Iba camino de mis abluciones (como, hablando de poetas, dirían Gerard Manley Hopkins o Dylan Thomas) cuando el teléfono volvió a sonar.

—¿Lewis? Soy Deborah. Voy apurada de tiempo y estoy llegando tarde al trabajo, cosa que es normal en mí, pero quería decirte que me lo pasé muy bien anoche, cosa que no es normal en mí, y que espero que volvamos a quedar pronto. ¿Me llamarás? Adiós.

Me quedé escuchando el tono. No había alcanzado a decir una palabra.

Marqué el número de su casa y, cuando el contestador calló y me permitió hablar, dije:

—Yo también.

Entonces puse el café y un cazo de leche a calentar. Esperé junto a la ventana. Fuera, el tráfico se despeja. Tres o cuatro coches pasan a toda velocidad, luego la calle se queda vacía; es una especie de lenguaje Morse. Aparecen amas de casa con suéteres hasta las rodillas y perros con correas. Ciclistas andróginos con cascos brillantes y mallas. Llega de la cocina el sonido de la cafetera al engullir a través del filtro y el poso de café los últimos tragos de agua. Casi lo olvido. La leche estará humeando y tendrá una capa de nata.

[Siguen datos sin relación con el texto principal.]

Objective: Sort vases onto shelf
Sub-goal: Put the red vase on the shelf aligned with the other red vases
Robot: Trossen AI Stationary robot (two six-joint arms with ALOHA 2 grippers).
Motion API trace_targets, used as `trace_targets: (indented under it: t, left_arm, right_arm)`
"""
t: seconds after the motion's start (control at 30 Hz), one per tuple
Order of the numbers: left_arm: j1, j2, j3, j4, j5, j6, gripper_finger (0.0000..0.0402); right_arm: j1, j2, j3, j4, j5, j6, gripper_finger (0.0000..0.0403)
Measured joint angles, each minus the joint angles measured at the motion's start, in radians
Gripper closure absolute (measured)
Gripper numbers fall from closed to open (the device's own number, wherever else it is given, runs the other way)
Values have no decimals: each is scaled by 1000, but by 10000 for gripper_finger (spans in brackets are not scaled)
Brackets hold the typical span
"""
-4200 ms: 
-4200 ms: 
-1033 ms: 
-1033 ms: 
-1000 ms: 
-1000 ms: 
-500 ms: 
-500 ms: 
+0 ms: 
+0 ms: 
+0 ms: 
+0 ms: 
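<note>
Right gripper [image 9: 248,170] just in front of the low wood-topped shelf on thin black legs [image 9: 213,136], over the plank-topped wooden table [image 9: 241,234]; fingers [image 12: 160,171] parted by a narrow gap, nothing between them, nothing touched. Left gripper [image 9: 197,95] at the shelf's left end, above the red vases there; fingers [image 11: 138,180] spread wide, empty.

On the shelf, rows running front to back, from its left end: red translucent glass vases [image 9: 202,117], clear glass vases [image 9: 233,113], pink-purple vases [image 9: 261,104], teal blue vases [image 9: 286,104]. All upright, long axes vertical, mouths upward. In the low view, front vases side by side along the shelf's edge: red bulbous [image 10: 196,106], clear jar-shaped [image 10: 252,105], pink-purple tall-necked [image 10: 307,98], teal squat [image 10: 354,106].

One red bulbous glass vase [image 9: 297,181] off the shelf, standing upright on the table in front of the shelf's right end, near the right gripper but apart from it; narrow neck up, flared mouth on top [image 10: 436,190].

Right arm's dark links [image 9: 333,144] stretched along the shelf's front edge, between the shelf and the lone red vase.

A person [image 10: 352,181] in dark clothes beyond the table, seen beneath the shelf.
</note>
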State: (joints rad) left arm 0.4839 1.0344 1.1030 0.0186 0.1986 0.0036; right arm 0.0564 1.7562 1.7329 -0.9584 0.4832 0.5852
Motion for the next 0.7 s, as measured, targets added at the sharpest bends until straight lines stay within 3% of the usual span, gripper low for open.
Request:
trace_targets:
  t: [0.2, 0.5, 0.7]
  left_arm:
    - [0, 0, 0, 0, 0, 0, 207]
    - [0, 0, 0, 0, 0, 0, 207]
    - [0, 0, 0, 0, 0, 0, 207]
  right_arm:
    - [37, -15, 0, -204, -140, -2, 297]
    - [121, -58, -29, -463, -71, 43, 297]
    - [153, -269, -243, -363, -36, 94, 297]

Sobre la mesa cercana descansaba el bloc en el que había estado escribiendo ayer. Quedaban media docena de páginas en blanco. Las demás estaban dobladas hacia atrás. Cada línea atiborrada de tachones y añadidos. Nuevos pasajes escritos al sesgo en los márgenes, señalados con un círculo e incorporados al texto con una flecha.

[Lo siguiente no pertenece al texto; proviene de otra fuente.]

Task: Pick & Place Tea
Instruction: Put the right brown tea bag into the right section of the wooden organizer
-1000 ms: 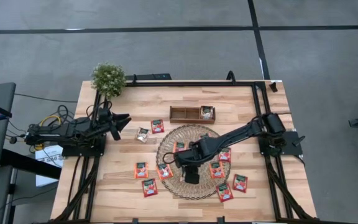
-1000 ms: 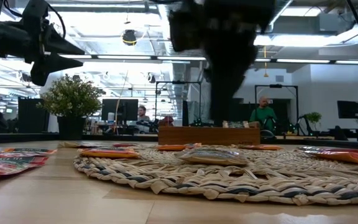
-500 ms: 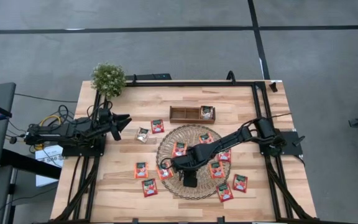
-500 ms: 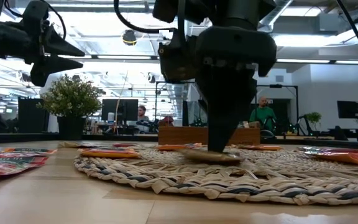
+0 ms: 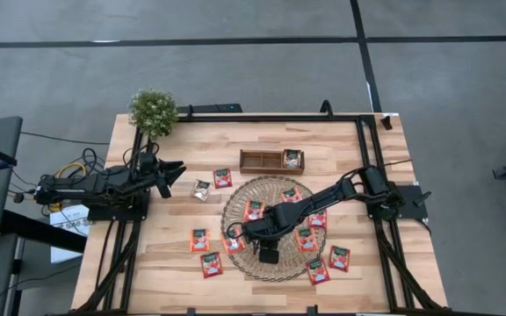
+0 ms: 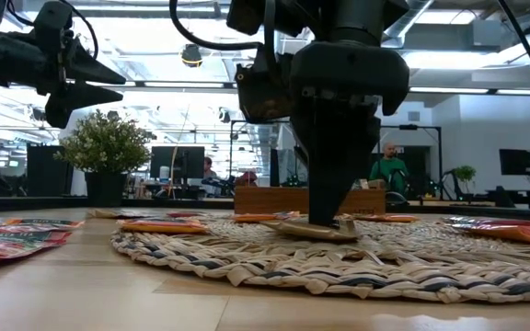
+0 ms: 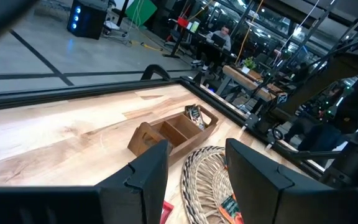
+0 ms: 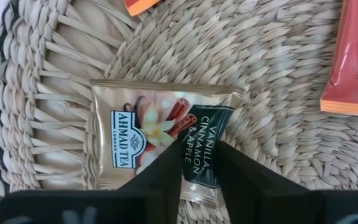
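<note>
On woven mat [image 8: 278,74], silvery sachet [image 8: 160,134] lies between right tool's [image 8: 197,165] fingers.

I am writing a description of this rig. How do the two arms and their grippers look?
Both arms are dark, almost black, built of slim jointed segments with black cables looped along them. The left gripper ends in two flat, pointed black fingers. The right gripper has the same wedge-shaped matte fingers, under a bulky rounded wrist housing. No markings are visible.

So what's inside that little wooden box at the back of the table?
The wooden tray has compartments. The one at its right end holds a tea sachet; the others look empty from above. Whether anything lies under that sachet is hidden.
</note>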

Desde su esquina, desde su asiento en un bar o en un vestíbulo de hotel, ella observaba esa otra ciudad que se congregaba y surgía de la noche como de las aguas oscuras. Ese era el lugar, el mundo, que mejor conocía. Sus nombres y sus rostros, sus citas, sus acuerdos tácitos.

Aquella tarde despertó de un sueño.

No.

En un impulso, taché la ó de la tercera persona y garabatee encima la é de la primera.

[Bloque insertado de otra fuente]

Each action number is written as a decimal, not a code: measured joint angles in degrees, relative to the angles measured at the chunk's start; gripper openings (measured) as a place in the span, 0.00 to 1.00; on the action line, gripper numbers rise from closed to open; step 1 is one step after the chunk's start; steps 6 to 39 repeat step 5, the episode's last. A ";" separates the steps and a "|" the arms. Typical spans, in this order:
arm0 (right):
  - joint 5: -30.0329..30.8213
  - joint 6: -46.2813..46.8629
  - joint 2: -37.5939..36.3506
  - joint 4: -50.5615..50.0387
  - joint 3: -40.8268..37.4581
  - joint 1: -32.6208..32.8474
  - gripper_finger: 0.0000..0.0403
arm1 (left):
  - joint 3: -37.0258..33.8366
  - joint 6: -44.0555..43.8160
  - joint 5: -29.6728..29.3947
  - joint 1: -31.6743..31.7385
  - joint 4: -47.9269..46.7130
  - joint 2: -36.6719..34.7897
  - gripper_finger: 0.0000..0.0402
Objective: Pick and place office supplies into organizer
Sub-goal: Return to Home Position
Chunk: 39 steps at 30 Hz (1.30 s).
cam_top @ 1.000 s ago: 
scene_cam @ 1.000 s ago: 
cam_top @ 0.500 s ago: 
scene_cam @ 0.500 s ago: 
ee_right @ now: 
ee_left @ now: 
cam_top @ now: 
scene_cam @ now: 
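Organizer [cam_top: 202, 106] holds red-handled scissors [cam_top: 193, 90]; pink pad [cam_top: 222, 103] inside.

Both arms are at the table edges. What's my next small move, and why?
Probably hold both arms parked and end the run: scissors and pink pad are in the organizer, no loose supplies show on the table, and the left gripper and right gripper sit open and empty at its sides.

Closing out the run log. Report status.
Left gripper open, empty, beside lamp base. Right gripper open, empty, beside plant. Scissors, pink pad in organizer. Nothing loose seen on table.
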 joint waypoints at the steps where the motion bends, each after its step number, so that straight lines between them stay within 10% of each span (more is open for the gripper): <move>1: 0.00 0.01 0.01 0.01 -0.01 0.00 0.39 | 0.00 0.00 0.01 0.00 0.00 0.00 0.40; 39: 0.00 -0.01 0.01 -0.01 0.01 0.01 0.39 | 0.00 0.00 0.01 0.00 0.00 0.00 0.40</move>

Aquella tarde desperté de un sueño.

Evidentemente en el interior de una gran ciudad, pero que ninguno de nosotros conoce a fondo, salimos del metro. Invierno, y un frío que corta la respiración. El hielo y la nieve reflejan la luz de la luna. El vapor se eleva en volutas de la salida que dejamos atrás. No hay tráfico, ni nadie en las calles, aunque en alguna que otra ventana alta se ve gente que trabaja en escritorios y terminales de ordenador.

Nos volvemos el uno hacia el otro. Su máscara negra encima del esmoquin blanco. Mi máscara blanca encima de un vestido de seda negra. Bajo esas sobrenaturales farolas fluorescentes. Los labios de Lewis se mueven sin emitir sonido alguno. No consigo adivinar lo que dice. Tiendo el brazo hacia él, mi mano enorme como un cielo. Su rostro se aparta de mí, como un tren que se aleja lentamente.

Cuando terminé, repasé todo lo que había escrito antes y lo cambié todo a la primera persona. Nada más lejos del simple ajuste que había imaginado: tuve que redactar, recrear, reescribir fragmentos enteros.

Ya no tenía ni idea de lo que podía estar escribiendo: memorias, ensayo, biografía, ficción. Y a medida que el libro fue progresando, en las semanas siguientes, me sentí aún menos seguro de ello. Pero también descubrí que me traía sin cuidado.

Antes, había escrito muchas veces sobre mi vida, en primer plano, a la vez que desde cierta distancia. ¿Qué era verdad, qué no era verdad? ¿O verdad, quizá, en un cierto sentido que poco tenía que ver con el mimetismo, los hechos, los calcos detallados de nuestras vidas? Había corrientes más profundas, conexiones más profundas, sin duda. Las buscaba con torpeza.

Cuando de la cocina me llegó el olor de la leche quemada.